In this post I am going to use the data available for download from Google to estimate how much I slept during the last two years: When I went to bed, when I got up, and the sleep-durations - and how this changed over time with the changes in my life. This can also be interpreted as 'Look how much data Google has on me'.

As a new years resolution, I decided to try to read more (in addition to the ungodly amount of papers). The first book on my list was ‘Why we sleep’ by Matthew Walker. (I am aware of the criticism, but it still seemed like a good starting point on the topic of sleep to me). I do know that my sleeping habits are not great (or even good), but I am still assuming that I do sleep enough - I am not entirely sure though.

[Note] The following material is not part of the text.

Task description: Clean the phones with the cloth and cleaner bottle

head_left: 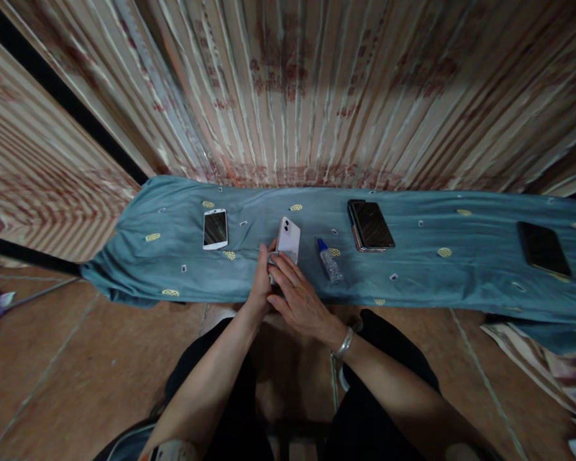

I do self-qualify as a night-owl, but often have to get up early due to crew-training or work-meetings, which are (my assumed) main reasons for the nights where I do not sleep enough.

Luckily, I produce a lot of data - and (at least partially) thanks to the GDPR in the EU, I can simply request most of that information from the companies that helpfully keep track of that data for me. For this experiment, I ended up using mostly data from Google1 (which was in a surprisingly parseable json format) and a few WhatsApp chat histories.

1 The data that I ended up relying most on was from Google MyActivity - you can download yours here, and follow along. Note that I did not opt for a full download, but only the data that I thought would be helpful for my goal - figuring out my sleep. This resulted in: My Activity, Location History and YouTube.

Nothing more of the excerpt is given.